▸ What to do
Only the number is needed: the count of lines in the records with the word "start".

:: Data provided ::

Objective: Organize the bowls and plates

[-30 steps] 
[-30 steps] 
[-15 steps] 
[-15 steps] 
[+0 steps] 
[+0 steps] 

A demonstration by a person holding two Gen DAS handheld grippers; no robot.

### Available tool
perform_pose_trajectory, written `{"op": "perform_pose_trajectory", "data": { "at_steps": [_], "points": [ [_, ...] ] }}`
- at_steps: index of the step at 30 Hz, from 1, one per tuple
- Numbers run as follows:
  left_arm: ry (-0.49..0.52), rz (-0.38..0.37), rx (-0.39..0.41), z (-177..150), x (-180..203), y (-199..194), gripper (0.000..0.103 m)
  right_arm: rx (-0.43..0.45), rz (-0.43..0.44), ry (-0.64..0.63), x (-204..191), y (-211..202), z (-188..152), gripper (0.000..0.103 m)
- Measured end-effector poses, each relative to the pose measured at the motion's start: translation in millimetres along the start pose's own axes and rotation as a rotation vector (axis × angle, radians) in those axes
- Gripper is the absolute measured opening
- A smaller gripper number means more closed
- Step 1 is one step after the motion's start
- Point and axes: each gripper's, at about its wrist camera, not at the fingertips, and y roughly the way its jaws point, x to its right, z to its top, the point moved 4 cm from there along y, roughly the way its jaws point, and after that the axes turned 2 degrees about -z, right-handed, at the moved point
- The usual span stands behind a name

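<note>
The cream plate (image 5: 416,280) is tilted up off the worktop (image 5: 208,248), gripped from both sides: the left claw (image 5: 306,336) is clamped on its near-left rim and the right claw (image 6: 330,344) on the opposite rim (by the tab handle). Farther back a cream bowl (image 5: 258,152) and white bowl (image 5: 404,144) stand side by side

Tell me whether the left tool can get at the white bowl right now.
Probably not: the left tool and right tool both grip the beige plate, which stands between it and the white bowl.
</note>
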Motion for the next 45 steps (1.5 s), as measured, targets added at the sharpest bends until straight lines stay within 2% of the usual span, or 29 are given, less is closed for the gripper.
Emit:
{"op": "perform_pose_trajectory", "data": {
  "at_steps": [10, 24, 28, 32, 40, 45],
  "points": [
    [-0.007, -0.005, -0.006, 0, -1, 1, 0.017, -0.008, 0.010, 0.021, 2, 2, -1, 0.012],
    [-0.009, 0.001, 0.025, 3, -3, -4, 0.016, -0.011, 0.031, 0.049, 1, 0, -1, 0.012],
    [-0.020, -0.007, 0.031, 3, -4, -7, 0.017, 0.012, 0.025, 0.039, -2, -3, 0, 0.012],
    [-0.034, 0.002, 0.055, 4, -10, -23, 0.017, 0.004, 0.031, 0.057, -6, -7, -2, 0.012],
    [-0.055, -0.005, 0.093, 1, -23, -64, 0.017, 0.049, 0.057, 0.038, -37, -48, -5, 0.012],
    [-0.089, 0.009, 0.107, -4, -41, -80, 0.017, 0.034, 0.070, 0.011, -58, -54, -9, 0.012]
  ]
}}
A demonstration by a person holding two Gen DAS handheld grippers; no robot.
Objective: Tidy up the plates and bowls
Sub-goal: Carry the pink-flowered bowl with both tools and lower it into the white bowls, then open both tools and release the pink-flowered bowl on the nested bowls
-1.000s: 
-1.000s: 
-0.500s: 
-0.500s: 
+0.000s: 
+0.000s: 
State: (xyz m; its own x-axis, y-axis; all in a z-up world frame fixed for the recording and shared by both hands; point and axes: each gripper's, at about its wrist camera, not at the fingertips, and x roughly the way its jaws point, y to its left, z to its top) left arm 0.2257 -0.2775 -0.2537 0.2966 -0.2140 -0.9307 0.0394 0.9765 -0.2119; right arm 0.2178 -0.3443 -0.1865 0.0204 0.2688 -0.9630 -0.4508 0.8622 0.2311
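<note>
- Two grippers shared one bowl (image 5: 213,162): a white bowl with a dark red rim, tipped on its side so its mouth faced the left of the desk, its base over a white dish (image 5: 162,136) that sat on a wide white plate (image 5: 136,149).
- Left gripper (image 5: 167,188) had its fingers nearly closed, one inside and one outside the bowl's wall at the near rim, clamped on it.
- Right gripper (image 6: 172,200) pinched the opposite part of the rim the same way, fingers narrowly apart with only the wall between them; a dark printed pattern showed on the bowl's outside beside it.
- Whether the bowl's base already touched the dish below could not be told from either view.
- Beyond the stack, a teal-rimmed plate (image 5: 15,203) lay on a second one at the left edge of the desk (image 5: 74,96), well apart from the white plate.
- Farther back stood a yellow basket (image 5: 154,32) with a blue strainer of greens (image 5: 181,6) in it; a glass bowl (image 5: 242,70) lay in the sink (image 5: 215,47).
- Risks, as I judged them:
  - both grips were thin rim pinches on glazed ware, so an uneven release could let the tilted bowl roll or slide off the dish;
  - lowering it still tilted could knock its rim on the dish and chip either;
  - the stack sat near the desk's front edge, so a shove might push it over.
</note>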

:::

▸ Solution to this exercise
2